11.8.14

 

Confesso que torci o nariz quando me apresentaram o tema. Quando era miúdo, delinquência significava perder para os gunas o dinheiro que tinha comigo. E houve uma fase em que corria o risco de perder as Air Jordan que os meus pais, a custo, tinham dado. E era isto... Os gunas não frequentavam a minha escola, logo, a delinquência era algo estranha, passível apenas de acontecer fora de portas e, mesmo assim, quando desacompanhado da presença de um familiar. Pouco mais tarde descobri afinal que a delinquência era transversal à sociedade portuense. E não tinha apenas a ver com a falta de status social ou poder económico. Muito pelo contrário! Na referida escola (colégio), por sinal uma das mais caras no Porto à data, entrou um rapaz mais velho. Um repetente. Um skinhead consumidor e com historial de violência. Um delinquente! Nesse tempo podíamos distinguir diversas tribos sociais que, diga-se, não nutriam muito amor entre si. Skins, góticos, rockabillies, gunas, betos, punks, etc.. Curiosamente, posso afirmar que a maioria dos seus membros, pelo menos ali pela zona da Boavista – Carvalhido – Foz, pertencia a famílias de classe média, média/alta. E que delinquência praticavam então estas tribos na sua generalidade? Roubos, violência gratuita, consumo de drogas, tráfico das mesmas. Basicamente era isto... Se não queria confusões bastava não me meter numa tribo dessas, não andar sozinho pelas traseiras do Shopping Brasília, pela ribeira, ou Costa Cabral à noite, etc.. As regras eram claras. Convivia com a delinquência e convivia com alguns delinquentes, para os quais eu era como a Suíça. O tipo inócuo. Claro que não pretendo afirmar que a delinquência que havia nesses tempos era “só” esta. Claro que nos bairros problemáticos haveria outra delinquência, talvez bem pior e mais violenta. Mas essa, para mim, não existia.

Passou a existir na minha idade adulta. Por questões de trabalho e também de curiosidade / fascínio. Como viveriam outras pessoas? Que fariam no seu dia a dia? Como pagariam as suas contas? As respostas a estas perguntas vieram de forma rápida. Fui ao Tarrafal, trabalhei no Lagarteiro, conheci habitantes do Aleixo. Apenas exemplos... Alguns foram/são delinquentes, outros não. Passei a entender a delinquência como mais “dura”, mais “necessária”. O termo “gratuito” quase que desapareceu e deu lugar ao termo “vivência”. Assim... normal... A delinquência, no meu entender, orienta muitas pessoas na sua relação consigo. Com os outros. Mas atenção! Continua a não gravitar apenas na esfera dos estigmatizados! Relembro, com atenção, o caso mais ou menos atual dos gangues de Cascais. Voltando à minha realidade... Conheço pessoas que serão consideradas à luz da Lei como delinquentes. Dou-me com elas e escuto as suas histórias. Não me inibo de lhes dar conselhos e mostrar que, tal como eles me mostram, existem outros caminhos para a solução dos seus problemas. Escrevi solução, não foi? Pois... Quando quase todas estas pessoas não têm emprego, vamos deixar a frase com “outros caminhos para os seus problemas”. “Delinquência necessária” – termo algo difícil de engolir, principalmente se envolver diretamente vitimização de terceiros...

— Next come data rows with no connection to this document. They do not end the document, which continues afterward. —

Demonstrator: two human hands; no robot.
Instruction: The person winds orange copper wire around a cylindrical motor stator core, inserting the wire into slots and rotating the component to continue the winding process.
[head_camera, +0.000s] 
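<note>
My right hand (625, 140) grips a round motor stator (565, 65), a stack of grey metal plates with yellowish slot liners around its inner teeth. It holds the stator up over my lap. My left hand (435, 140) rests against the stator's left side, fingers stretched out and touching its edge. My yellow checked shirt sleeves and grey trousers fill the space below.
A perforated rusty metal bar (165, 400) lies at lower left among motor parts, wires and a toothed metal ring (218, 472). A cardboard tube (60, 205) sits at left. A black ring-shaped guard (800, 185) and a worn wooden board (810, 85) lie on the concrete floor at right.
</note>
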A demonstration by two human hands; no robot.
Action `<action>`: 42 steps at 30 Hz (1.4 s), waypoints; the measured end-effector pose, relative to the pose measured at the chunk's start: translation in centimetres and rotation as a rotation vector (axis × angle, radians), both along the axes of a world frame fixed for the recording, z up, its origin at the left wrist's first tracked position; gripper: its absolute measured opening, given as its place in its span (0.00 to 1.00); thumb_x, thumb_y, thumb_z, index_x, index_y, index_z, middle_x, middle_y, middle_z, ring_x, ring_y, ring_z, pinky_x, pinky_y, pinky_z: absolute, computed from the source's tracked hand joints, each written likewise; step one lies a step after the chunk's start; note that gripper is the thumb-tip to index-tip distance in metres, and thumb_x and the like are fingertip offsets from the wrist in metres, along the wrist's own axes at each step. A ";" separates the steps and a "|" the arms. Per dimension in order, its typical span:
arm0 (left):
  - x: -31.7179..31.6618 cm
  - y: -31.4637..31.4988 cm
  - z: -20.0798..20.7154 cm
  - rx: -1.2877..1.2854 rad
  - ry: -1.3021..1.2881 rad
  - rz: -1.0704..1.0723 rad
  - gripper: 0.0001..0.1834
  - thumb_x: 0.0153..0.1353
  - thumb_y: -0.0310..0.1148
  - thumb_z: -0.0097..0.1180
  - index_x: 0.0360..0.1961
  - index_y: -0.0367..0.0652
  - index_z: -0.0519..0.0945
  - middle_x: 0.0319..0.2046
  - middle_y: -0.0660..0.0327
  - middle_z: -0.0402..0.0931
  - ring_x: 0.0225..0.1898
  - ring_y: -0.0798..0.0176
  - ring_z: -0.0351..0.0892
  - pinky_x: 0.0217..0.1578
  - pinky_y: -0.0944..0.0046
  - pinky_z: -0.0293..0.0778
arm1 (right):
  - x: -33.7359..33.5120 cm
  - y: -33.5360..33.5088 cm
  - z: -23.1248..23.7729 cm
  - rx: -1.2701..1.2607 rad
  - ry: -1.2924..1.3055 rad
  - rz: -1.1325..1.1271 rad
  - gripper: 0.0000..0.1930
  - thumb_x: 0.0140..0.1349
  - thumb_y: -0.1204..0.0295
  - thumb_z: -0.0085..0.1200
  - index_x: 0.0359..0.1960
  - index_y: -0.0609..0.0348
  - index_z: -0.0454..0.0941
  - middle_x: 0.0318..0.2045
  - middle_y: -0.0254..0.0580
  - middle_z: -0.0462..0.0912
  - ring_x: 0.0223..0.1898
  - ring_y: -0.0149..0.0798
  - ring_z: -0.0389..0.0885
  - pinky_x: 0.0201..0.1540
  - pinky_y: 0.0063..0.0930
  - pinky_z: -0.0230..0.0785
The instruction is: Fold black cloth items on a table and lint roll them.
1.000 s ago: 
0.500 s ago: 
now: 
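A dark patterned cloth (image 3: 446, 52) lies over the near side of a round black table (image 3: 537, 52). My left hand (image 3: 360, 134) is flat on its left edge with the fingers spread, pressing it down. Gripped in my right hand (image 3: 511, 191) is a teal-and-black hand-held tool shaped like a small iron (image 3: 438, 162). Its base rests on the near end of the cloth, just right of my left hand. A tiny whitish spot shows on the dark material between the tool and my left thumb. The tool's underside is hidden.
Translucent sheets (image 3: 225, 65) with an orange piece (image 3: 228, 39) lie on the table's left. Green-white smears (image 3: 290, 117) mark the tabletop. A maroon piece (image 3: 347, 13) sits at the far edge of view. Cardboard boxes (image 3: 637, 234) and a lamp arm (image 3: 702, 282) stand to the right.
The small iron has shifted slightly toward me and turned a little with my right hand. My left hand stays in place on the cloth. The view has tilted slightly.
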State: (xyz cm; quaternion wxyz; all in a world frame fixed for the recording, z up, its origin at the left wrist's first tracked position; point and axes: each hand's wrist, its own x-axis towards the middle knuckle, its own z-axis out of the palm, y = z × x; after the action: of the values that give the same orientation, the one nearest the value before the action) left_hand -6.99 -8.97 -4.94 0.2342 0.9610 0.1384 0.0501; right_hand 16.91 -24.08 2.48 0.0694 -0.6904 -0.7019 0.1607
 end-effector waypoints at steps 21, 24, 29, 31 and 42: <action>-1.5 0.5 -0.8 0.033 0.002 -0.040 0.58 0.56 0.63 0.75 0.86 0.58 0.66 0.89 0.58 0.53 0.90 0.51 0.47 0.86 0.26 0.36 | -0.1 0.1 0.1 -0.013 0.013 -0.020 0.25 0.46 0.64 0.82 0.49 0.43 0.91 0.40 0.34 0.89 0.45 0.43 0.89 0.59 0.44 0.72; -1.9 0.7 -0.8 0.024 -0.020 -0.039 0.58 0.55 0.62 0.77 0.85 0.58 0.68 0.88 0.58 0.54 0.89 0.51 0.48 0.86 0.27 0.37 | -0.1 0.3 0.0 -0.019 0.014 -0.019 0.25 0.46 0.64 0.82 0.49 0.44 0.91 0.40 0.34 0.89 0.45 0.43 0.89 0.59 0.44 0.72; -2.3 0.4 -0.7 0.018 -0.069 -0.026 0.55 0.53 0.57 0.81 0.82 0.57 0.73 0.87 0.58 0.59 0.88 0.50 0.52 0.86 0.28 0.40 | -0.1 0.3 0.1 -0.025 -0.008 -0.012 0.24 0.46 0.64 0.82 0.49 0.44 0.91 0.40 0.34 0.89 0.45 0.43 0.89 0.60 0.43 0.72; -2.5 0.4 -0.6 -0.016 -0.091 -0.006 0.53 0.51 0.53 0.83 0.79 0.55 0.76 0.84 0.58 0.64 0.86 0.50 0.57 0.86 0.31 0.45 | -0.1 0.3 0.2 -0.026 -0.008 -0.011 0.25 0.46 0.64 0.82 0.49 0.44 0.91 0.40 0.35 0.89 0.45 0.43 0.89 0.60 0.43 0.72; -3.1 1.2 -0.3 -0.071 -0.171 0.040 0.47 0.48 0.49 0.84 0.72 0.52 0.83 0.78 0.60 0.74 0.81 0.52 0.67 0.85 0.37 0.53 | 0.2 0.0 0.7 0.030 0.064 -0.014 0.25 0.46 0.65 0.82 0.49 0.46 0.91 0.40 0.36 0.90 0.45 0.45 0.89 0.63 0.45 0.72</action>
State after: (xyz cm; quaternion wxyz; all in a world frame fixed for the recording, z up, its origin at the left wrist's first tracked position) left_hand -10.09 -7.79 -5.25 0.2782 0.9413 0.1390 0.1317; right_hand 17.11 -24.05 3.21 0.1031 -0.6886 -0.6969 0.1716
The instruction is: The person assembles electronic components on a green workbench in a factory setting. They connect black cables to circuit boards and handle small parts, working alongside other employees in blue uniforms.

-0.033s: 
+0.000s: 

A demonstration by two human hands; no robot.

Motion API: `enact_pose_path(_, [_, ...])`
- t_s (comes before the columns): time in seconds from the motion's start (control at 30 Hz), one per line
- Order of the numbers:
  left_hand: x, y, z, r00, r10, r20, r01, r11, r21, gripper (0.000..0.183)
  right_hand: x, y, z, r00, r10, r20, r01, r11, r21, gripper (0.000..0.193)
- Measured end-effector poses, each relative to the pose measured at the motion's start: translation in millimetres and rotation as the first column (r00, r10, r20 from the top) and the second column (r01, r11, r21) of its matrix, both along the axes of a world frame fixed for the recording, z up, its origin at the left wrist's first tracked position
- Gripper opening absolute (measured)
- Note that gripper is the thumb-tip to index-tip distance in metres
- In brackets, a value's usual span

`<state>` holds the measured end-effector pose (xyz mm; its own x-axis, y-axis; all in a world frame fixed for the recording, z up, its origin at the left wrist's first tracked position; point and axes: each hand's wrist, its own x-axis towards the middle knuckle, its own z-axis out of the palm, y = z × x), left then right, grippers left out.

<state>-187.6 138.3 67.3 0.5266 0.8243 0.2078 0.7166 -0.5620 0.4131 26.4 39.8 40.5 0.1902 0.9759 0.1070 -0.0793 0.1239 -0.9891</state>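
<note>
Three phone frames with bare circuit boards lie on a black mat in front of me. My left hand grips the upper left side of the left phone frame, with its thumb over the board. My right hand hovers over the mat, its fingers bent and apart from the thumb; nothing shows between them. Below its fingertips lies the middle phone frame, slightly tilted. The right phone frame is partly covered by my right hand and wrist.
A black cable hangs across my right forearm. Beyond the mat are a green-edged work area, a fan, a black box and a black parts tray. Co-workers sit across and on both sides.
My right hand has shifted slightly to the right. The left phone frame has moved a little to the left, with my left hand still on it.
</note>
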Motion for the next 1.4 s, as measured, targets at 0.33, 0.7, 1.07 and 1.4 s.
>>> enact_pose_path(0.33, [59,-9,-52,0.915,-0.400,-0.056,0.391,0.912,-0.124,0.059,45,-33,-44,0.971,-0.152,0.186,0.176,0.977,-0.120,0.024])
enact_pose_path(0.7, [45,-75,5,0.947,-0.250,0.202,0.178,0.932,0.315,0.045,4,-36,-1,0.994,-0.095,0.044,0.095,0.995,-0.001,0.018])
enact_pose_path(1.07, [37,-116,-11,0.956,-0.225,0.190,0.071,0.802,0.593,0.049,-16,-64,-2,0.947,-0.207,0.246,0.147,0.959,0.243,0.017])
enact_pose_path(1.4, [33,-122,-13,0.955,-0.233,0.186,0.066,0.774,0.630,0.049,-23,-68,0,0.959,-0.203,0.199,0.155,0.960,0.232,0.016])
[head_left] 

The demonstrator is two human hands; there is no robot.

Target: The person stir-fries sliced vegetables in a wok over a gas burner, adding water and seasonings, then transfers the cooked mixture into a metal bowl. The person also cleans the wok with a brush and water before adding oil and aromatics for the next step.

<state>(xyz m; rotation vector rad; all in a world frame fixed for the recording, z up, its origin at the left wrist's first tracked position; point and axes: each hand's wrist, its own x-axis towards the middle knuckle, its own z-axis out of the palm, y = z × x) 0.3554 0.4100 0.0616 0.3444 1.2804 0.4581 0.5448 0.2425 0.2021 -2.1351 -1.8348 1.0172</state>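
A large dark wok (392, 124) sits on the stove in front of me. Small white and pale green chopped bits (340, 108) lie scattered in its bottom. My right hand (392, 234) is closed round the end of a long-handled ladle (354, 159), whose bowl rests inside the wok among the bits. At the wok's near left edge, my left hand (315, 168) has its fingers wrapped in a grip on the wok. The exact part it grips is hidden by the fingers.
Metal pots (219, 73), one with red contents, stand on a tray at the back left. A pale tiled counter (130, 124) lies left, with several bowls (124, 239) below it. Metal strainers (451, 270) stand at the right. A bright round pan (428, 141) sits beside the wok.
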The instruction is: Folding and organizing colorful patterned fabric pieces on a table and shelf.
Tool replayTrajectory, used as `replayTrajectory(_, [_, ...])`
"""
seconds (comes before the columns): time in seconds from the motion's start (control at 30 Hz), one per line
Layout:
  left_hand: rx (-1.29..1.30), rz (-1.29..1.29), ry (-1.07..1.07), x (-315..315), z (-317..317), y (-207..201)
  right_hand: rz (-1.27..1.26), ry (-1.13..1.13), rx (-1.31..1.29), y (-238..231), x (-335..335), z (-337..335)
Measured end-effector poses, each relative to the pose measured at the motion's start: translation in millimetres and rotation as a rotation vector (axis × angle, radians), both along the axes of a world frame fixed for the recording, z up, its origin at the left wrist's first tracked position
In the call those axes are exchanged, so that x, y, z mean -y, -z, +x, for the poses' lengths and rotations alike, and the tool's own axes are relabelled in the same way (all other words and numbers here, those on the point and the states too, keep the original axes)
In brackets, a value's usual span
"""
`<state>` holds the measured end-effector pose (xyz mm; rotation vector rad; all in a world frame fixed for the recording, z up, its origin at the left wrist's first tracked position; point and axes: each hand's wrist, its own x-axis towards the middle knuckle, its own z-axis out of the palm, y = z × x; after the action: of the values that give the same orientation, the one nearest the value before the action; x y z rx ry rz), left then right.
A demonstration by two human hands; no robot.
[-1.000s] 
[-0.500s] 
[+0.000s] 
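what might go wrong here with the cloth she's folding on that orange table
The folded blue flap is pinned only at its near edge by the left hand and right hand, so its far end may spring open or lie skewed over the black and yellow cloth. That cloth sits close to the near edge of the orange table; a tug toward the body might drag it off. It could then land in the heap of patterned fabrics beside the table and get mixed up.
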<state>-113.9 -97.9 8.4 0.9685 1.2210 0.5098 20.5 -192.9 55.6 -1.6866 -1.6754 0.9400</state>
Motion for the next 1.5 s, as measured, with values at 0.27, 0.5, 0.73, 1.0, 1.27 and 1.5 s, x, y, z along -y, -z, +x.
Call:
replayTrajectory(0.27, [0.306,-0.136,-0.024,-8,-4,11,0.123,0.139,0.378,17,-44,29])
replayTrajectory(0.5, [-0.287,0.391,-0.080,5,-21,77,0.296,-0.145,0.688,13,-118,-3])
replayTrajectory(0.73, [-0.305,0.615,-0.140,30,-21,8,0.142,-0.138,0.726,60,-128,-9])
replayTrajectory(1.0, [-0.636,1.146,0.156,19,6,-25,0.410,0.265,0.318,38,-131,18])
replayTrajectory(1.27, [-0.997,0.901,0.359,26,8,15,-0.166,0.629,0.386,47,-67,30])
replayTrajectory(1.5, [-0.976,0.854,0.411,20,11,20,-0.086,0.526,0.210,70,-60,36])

Existe contudo uma delinquência que é bem mais grave e intolerável. Essa sim, desnecessária, que mói, dói e vitimiza terceiros. É uma delinquência que não tem esse nome nos jornais. Uma delinquência em que faltam as tattos (tatuagens), os manos (amigos), os paus (euros) e os pits (pitbull). Mas em que estão lá os amigos e os euros. Em que são precisos 4,9 mil milhões de paus para tapar a vergonha de colarinho branco... Para esse tipo de delinquência que todos nós conhecemos, não tenho eu paciência nem perdão. Cidadãos portugueses, dos quais bem conhecemos os seus nomes, são os verdadeiros merdas desta sociedade. Os verdadeiros gunas. É que para além do meu dinheiro e das sapatilhas, muito facilmente me levam a casa também. E com estes, ao contrário de outros, está difícil de se conseguir conviver.